Challenges and opportunities in 2020 and beyond

The future of microbiome restoration therapies is exciting. Besides patients with CDI, FMT has been effective in a different spectrum of patients.[75-78] There is emerging evidence which supports the association of dysbiosis and autoimmunity, metabolic diseases, etc., suggesting a role of microbiota restoration to treat diseases beyond FMT.[79,80] FMT is being explored for obesity, nonalcoholic steatohepatitis, primary sclerosing cholangitis, and autism.[75-78] Methodologies for stool treatment to eliminate viral or bacterial pathogens and synthetically grown defined microbial consortia would avoid the risk of transmitting pathogens, including SARS-CoV-2.

The Infectious Disease Society of America/Society of Healthcare Epidemiology of America 2017 guidelines recommended FMT for multiple recurrent CDI despite “moderate quality” evidence, reflecting the great unmet need.[13] Recently, two large phase III studies of standardized microbiome-based therapies have shown positive initial results and final results are awaited.[81,82] Availability of these products will help further streamline access to FMT and help minimize side effects.
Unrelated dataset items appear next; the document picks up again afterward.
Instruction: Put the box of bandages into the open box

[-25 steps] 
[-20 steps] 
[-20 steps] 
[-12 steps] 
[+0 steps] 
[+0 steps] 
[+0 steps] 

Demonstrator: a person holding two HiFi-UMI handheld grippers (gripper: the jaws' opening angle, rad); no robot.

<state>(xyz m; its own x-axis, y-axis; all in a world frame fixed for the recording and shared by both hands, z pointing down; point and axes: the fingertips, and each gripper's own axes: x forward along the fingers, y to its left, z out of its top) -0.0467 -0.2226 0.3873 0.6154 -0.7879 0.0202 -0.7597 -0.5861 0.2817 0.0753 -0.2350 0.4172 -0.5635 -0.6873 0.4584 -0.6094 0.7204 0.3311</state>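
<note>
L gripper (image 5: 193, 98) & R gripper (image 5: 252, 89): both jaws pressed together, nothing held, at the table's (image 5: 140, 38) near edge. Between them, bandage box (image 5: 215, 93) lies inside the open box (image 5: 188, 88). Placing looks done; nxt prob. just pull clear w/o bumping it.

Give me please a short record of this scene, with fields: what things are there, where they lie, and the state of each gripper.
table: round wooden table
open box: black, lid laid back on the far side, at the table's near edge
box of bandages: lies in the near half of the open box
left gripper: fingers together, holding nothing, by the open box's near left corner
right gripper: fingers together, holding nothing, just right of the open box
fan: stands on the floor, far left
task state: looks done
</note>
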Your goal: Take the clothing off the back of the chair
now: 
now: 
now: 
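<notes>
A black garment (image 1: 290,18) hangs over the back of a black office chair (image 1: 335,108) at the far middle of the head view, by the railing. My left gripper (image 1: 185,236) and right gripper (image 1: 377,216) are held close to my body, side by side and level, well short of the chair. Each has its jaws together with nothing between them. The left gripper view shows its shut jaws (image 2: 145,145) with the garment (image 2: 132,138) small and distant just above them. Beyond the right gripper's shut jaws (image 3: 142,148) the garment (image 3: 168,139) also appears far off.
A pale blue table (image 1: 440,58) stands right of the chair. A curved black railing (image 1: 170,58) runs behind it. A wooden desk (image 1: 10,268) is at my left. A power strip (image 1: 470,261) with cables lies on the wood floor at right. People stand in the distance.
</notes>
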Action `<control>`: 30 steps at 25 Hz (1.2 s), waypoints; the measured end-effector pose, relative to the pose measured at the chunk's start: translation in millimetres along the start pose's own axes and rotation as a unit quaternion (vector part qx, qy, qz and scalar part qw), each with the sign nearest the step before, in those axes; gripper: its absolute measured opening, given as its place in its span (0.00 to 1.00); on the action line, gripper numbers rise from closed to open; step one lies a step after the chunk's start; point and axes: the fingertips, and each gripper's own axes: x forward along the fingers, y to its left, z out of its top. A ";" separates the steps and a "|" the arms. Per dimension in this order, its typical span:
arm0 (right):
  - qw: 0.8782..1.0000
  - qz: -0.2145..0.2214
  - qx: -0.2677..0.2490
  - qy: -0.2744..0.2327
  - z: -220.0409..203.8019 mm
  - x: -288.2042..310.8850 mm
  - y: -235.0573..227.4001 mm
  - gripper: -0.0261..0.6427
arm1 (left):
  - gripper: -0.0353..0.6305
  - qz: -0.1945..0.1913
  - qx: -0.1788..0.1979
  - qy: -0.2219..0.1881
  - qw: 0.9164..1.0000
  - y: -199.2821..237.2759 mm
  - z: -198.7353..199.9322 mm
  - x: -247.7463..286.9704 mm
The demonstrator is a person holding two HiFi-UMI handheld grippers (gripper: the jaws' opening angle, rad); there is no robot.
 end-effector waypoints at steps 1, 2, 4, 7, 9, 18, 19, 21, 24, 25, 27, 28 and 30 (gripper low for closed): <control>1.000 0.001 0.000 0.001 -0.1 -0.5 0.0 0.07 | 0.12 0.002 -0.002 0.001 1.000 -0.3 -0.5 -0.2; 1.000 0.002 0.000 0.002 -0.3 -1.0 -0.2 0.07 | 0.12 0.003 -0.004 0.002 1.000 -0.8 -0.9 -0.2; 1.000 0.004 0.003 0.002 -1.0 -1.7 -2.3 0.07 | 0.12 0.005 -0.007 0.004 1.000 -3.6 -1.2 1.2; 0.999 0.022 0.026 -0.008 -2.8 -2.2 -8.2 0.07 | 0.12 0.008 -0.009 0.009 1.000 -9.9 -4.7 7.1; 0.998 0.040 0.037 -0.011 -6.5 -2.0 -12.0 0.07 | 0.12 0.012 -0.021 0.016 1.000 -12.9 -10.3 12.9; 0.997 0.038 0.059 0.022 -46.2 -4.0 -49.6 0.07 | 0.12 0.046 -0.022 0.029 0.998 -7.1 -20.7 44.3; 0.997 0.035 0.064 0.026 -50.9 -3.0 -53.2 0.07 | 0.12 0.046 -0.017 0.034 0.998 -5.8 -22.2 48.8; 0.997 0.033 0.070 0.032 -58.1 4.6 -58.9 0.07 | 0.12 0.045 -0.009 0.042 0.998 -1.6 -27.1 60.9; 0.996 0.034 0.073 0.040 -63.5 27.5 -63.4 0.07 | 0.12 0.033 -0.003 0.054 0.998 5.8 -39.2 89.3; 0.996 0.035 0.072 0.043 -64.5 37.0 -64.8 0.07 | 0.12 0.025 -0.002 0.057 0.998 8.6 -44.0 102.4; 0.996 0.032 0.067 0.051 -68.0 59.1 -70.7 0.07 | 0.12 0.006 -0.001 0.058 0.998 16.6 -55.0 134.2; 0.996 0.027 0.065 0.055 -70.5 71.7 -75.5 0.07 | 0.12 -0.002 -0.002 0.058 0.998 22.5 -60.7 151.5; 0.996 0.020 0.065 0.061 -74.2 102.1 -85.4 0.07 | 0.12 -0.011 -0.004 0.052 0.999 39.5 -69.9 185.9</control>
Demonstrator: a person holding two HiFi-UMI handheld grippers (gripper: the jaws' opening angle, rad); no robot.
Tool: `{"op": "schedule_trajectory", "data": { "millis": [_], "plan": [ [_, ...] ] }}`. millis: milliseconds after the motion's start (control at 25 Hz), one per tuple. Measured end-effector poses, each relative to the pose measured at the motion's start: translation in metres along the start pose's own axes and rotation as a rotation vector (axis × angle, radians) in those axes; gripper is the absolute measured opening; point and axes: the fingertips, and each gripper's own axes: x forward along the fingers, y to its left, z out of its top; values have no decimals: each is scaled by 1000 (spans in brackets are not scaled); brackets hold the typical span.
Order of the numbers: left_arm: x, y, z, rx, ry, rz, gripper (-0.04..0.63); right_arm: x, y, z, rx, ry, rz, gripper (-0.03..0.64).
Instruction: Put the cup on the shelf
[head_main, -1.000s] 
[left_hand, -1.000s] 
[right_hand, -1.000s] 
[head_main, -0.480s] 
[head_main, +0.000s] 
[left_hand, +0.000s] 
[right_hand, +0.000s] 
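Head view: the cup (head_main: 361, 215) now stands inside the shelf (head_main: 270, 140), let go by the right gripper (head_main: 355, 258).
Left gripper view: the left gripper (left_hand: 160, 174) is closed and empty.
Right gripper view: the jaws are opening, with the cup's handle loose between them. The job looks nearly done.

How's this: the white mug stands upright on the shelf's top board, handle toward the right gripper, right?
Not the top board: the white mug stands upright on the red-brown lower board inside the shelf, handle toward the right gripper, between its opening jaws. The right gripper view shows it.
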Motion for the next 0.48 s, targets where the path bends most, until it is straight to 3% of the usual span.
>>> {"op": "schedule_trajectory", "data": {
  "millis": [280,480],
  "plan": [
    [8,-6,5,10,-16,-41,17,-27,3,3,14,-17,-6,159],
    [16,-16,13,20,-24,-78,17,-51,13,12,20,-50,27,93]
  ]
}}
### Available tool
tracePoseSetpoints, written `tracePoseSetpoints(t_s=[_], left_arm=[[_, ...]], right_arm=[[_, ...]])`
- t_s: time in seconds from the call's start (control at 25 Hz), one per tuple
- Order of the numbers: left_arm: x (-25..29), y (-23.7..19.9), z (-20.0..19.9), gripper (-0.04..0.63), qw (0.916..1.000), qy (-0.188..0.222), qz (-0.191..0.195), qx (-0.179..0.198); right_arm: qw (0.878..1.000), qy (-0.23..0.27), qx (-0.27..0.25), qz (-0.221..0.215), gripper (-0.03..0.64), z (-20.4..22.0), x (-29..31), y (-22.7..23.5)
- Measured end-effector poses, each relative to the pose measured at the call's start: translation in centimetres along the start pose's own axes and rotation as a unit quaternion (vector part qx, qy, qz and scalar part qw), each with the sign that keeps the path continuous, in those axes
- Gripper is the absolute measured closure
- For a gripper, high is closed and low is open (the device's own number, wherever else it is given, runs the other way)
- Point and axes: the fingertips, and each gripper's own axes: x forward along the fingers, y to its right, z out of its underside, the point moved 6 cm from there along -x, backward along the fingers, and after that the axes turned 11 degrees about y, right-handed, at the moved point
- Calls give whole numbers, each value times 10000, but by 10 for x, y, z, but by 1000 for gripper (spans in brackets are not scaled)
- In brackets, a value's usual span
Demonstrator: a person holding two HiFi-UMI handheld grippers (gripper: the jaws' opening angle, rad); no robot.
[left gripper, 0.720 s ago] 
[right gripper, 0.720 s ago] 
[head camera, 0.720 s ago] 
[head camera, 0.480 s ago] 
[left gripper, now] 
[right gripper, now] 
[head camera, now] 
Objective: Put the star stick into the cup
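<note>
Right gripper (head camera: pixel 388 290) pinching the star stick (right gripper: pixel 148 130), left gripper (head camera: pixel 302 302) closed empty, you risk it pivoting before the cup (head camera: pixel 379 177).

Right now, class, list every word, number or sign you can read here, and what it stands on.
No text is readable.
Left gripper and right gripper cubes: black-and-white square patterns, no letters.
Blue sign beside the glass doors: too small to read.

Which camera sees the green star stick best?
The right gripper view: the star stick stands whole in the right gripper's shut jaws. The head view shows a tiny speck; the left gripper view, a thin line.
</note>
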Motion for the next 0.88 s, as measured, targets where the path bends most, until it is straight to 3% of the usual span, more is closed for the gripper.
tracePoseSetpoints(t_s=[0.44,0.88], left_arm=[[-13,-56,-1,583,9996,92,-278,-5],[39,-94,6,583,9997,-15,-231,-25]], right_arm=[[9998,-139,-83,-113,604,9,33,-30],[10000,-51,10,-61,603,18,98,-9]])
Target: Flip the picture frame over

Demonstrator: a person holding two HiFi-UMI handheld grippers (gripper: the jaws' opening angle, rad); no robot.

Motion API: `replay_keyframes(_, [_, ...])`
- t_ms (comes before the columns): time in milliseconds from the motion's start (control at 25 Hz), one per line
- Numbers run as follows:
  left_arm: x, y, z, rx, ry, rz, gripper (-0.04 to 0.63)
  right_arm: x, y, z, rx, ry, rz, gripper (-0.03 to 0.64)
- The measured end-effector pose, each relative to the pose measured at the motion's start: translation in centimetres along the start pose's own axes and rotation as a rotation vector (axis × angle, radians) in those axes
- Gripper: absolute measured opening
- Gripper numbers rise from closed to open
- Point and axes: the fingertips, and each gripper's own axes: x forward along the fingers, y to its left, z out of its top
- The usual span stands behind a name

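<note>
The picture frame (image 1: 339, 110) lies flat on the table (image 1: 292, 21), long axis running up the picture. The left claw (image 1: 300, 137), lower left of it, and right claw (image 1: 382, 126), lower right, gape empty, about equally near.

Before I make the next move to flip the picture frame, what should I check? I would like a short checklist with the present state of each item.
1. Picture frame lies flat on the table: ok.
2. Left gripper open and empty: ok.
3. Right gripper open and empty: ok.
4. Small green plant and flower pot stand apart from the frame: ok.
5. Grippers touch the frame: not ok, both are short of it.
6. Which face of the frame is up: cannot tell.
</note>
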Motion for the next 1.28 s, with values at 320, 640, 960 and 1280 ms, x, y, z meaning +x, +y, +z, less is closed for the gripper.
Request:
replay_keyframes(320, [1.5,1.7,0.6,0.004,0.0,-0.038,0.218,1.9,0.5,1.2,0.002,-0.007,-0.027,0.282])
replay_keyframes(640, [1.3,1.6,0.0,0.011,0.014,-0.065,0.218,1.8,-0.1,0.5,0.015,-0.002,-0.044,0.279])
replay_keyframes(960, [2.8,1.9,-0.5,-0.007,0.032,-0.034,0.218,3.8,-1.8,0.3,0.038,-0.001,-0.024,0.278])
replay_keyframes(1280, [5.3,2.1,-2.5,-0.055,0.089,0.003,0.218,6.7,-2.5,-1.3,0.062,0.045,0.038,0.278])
FMT-maintained remission of CDI larger treatment trials are needed to prove its efficacy in treating an acute onset CDI. Designing and rationalizing trials for evaluating FMT’s efficacy in these diseases would be a challenge. These Covid-19 times provokes us to sharpen our imperfect donor screening so that pathogenic organism transmission could be prevented.

There remain diagnostic challenges for CDI in 2020. Stool EIA (rather than PCR) should be used to include or exclude patients in clinical trials as PCR has high rates of false positivity for recurrent CDI.[83] Using PCR for diagnosis raises the question of whether the patient was really suffering from recurrent CDI or the diagnosis was a false positive.

In conclusion, CDI is a very rampant disease in hospital settings and FMT helps prevent recurrent CDI. It has previously been thought to have an excellent safety profile. More recently, transmission of Shiga toxin-producing E. coli and ESBL-producing E. coli emphasizes the importance of a comprehensive and universal screening protocol and standardization of FMT to mitigate adverse events in the future. As FMT is considered an experimental therapy and donor screening is an imperfect science, protocols should be in place to back trace the stool aliquots so that causalities can be established in future. The COVID-19 pandemic has made FMT increasingly challenging. The availability of standardized microbiome-based therapies will help to mitigate risks from FMT even further.